C’est un revers humiliant pour le gouvernement britannique : malgré sa détermination à expulser des migrants vers le Rwanda pour dissuader les arrivées illégales au Royaume-Uni, le premier vol, prévu mardi soir, a été annulé à la suite de recours de dernière minute.
Avec son projet d’envoyer des demandeurs d’asile arrivés
clandestinement au Royaume-Uni dans ce pays d’Afrique de l’Est, à plus de 6.000
km de Londres, le gouvernement prétend freiner les traversées illégales de la
Manche, qui ne cessent d’augmenter malgré ses promesses répétées de contrôler l’immigration
depuis le Brexit.
Ce projet critiqué par l’ONU est très populaire au sein de
l’électorat conservateur, alors que le Premier ministre Boris Johnson tente de
restaurer son autorité après avoir échappé à un vote de défiance de son parti.
Mais après des recours en justice, et une décision en
urgence de la Cour européenne des droits de l’Homme, l’avion spécialement
affrété pour des centaines de milliers d’euros est resté au sol.
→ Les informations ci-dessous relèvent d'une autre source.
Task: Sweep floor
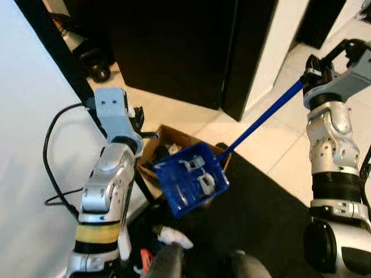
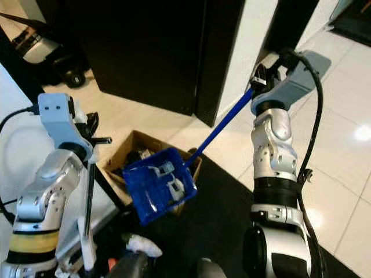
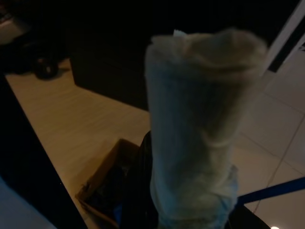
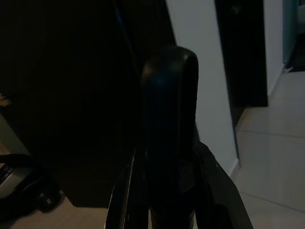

« Dernier billet annulé. PERSONNE NE PART AU RWANDA », a
tweeté l’association d’aide de soutien aux réfugiés Care4Calais qui avait
annoncé de précédentes annulations d’expulsions. Des sources gouvernementales
ont confirmé à l’agence de presse britannique PA que l’avion prévu ne
décollerait pas en raison des interventions de dernière minute de la CEDH.
A l’origine, les autorités comptaient expulser jusqu’à 130
migrants (Iraniens, Irakiens, Albanais ou Syriens) dans ce premier vol, un
chiffre qui s’est réduit comme peau de chagrin à la suite de divers recours
individuels.
Et dans un rebondissement de dernière minute, la CEDH a
stoppé mardi soir l’expulsion d’un demandeur d’asile irakien, en prenant une
mesure d’urgence provisoire. Une source de soulagement pour les associations de
défense des droits des migrants qui jugent le projet du gouvernement cruel et
immoral.
La CEDH, basée à Strasbourg, a estimé que l’expulsion de
l’Irakien devait être repoussée jusqu’à ce que la justice britannique ait
examiné la légalité du projet de loi, ce qui est prévu en juillet. Il s’agit en
particulier de s’assurer que les migrants puissent avoir accès à des procédures
équitables au Rwanda et que le Rwanda soit considéré comme un pays sûr.
– « Pas être
dissuadés » –
Tout en disant s’attendre à des recours, le gouvernement
britannique avait pourtant martelé ces derniers jours sa détermination à
procéder aux expulsions vers le Rwanda. « Il y aura des personnes sur ces vols
et si elles ne sont pas sur ce vol, elles seront sur le suivant », avait affirmé
plus tôt dans la journée la cheffe de la diplomatie Liz Truss sur Sky News.
« Nous n’allons d’aucune façon être dissuadés ou gênés par
certaines critiques », avait abondé le Premier ministre Boris Johnson.
A Calais, dans le nord de la France, d’où partent de
nombreux migrants désireux de rejoindre l’Angleterre, des candidats au départ
ne semblaient pas dissuadés. Ainsi, Moussa, 21 ans, originaire du Darfour, veut
aller en Angleterre pour « obtenir des papiers » et pour l’anglais qu’il
maîtrise déjà.
Ils « ont traversé tellement de pays, été confrontés à
tellement de situations de stress, de dangers immédiats » qu’ils vont prendre
ce risque, explique à l’AFP William Feuillard, coordinateur de l’association L’Auberge
des Migrants.
– « Honte » –
En vertu de son accord avec Kigali, Londres financera dans
un premier temps le dispositif à hauteur de 120 millions de livres (140
millions d’euros). Le gouvernement rwandais a précisé qu’il proposerait aux
migrants la possibilité « de s’installer de manière permanente ».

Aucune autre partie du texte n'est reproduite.